### [Problem to work on]
Once the images are set aside, print the remaining lines below exactly.

--------------------------------------------------

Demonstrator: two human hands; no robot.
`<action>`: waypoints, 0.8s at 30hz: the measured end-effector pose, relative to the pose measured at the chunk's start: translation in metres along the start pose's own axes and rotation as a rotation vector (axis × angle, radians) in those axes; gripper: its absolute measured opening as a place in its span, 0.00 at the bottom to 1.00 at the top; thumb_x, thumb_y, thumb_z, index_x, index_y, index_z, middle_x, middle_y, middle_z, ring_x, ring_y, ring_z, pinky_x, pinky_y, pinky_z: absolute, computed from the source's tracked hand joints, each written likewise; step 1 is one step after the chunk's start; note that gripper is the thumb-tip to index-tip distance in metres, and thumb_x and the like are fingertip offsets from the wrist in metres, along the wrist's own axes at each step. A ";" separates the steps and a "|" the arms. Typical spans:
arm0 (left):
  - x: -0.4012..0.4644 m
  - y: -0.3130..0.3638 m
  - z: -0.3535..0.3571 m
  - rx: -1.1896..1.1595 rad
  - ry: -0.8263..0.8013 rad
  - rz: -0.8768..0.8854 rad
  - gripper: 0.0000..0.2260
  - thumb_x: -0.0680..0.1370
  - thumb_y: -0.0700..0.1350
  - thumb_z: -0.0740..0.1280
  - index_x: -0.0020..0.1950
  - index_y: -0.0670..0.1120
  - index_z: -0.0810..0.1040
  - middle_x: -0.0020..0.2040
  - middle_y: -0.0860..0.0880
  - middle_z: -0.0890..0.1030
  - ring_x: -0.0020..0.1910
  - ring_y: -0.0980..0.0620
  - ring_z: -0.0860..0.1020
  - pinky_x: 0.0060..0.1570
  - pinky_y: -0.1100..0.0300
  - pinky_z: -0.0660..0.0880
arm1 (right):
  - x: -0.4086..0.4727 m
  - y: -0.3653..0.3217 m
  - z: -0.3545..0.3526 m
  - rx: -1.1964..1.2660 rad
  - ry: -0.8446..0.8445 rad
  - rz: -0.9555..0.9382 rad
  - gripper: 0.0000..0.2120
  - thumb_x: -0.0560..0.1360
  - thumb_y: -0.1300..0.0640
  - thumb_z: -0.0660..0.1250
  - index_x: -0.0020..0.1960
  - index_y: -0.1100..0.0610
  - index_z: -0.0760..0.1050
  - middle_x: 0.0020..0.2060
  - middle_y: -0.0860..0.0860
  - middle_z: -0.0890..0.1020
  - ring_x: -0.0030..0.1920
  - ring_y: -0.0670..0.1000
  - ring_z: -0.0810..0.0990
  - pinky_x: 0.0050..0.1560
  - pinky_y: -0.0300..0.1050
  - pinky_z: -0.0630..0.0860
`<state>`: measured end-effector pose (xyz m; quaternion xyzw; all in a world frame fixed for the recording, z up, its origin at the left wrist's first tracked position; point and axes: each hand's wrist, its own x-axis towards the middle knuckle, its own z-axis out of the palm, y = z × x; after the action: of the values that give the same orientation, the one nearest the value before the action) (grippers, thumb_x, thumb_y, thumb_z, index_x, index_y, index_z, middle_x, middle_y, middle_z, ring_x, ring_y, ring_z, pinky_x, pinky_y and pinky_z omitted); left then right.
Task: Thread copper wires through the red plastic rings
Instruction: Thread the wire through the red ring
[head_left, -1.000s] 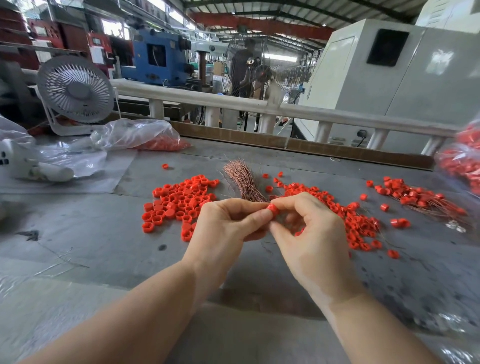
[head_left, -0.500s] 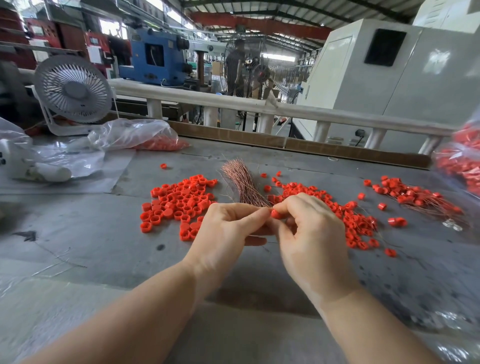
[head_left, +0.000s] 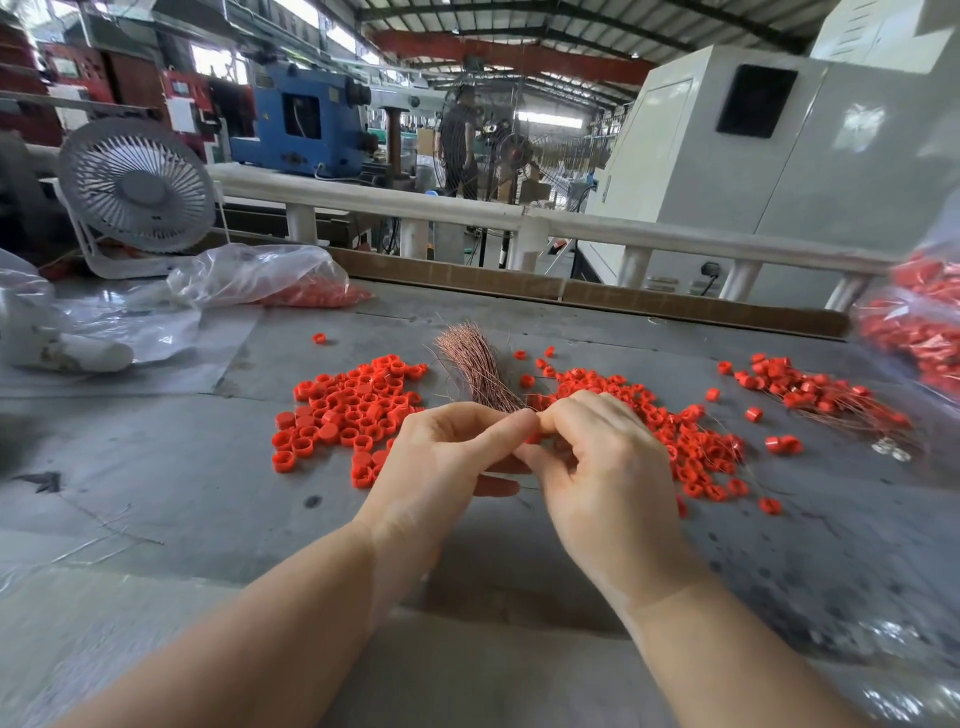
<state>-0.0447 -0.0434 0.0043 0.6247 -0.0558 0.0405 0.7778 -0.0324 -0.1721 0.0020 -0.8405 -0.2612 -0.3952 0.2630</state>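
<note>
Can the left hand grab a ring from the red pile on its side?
Probably yes: the left pile of rings lies on bare table just beside the left hand, nothing between. But its fingers are busy pinching together with the right hand.

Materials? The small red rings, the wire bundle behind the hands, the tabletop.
Small red rings: probably moulded plastic, uniform colour, faint sheen. Thin copper-coloured wire bundle: looks like bare copper, pinkish metallic glint. Grey tabletop: unclear, a matt, scuffed grey sheet, maybe metal or board.

No legible text anywhere you look. The blue machine (head_left: 306, 124) behind the railing carries no readable plate; the white notices (head_left: 179, 113) on the red wall at far left are too blurred to make out.
</note>
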 end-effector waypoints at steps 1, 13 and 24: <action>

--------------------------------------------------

### [The answer]
Demonstrator: two human hands; no robot.
`<action>`: waypoints, 0.8s at 30hz: the measured end-effector pose, relative to the pose measured at the chunk's start: translation in metres along the start pose's own axes and rotation as a rotation vector (axis × angle, radians) in those axes; gripper: its absolute measured opening as a place in its span, 0.00 at the bottom to 1.00 at the top; thumb_x, thumb_y, thumb_z, index_x, index_y, index_z, middle_x, middle_y, middle_z, ring_x, ring_y, ring_z, pinky_x, pinky_y, pinky_z: absolute, computed from the source's tracked hand joints, each written likewise; step 1 is one step after the chunk's start; note that gripper is the thumb-tip to index-tip distance in metres, and thumb_x and the like are fingertip offsets from the wrist in metres, along the wrist's own axes at each step. A ";" separates the steps and a "|" the arms. Typical spans:
arm0 (left):
  - x: -0.4012..0.4644 m
  - y: -0.3130..0.3638 m
  - z: -0.3535..0.3571 m
  - rx: -1.1896..1.1595 rad
  - ry: -0.8263..0.8013 rad
  - rz: -0.8768..0.8854 rad
  - gripper: 0.0000..0.2260
  - thumb_x: -0.0680..0.1370
  - thumb_y: -0.0700..0.1350
  - thumb_z: -0.0740..0.1280
  - index_x: -0.0020..0.1950
  - index_y: -0.0670..0.1120
  - index_z: -0.0810..0.1040
  - middle_x: -0.0020..0.2040
  - middle_y: -0.0860..0.0880
  - middle_z: -0.0890..0.1030
  - ring_x: -0.0020..0.1910
  - ring_y: -0.0980..0.0620
  - ring_z: -0.0860..0.1020
  - pinky_x: 0.0060..0.1570
  - pinky_y: -0.1100..0.0300
  - pinky_z: -0.0660..0.0880
arm1 (right):
  - x: -0.4086..0.4727 m
  - y: -0.3653..0.3217 m
  - z: -0.3545..0.3526 m
  - rx: -1.1964..1.2660 rad
  - ry: -0.8446..0.8445 rad
  - rz: -0.9555..0.9382 rad
  - gripper: 0.0000..0.2120
  - thumb_x: -0.0560..0.1360
  - thumb_y: -0.1300..0.0640
  - thumb_z: -0.0660..0.1250
  - index_x: -0.0020..0.1960
  - index_y: -0.1100..0.0610
  - index_z: -0.0760..0.1050
  - middle_x: 0.0020..0.2060
  - middle_y: -0.0860..0.0860
  - middle_z: -0.0890..0.1020
  - ring_x: -0.0030..0.1920
  - ring_y: -0.0670..0.1000
  - ring_z: -0.0810..0.0990
  - pinky_x: 0.0050..0.1560
  - pinky_y: -0.0300..0.1050
  - pinky_z: -0.0630..0.0860
`<state>`: measured end-effector pose (xyz m; quaternion xyzw; all in a world frame fixed for the recording, z up, its origin at the left wrist's first tracked position; point and axes: each hand's wrist, its own x-axis towards the middle knuckle, its own z-axis out of the palm, y = z × x; after the action: of the values that give the same orientation, the one nearest the value before the action) (grippers, thumb_x, thumb_y, thumb_z, index_x, index_y, index_z, middle_x, middle_y, middle_z, ring_x, ring_y, ring_z, pinky_x, pinky_y and pinky_z omitted); left then right.
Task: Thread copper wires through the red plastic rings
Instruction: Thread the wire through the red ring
[head_left, -1.000s] 
[head_left, -0.500s] 
[head_left, +0.000s] 
<state>-0.0447 -0.0434 0.0043 0.6247 -0.0558 0.0405 0.7778 -0.0324 -0.1721 0.0020 -0.8405 -0.2612 -0.3952 0.2630</state>
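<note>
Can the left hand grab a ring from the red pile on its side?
Probably yes: the left pile of rings lies on bare table just beside the left hand, nothing between. But its fingers are busy pinching together with the right hand.

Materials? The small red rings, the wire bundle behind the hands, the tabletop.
Small red rings: probably moulded plastic, uniform colour, faint sheen. Thin copper-coloured wire bundle: looks like bare copper, pinkish metallic glint. Grey tabletop: unclear, a matt, scuffed grey sheet, maybe metal or board.

No legible text anywhere you look. The blue machine (head_left: 306, 124) behind the railing carries no readable plate; the white notices (head_left: 179, 113) on the red wall at far left are too blurred to make out.
</note>
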 end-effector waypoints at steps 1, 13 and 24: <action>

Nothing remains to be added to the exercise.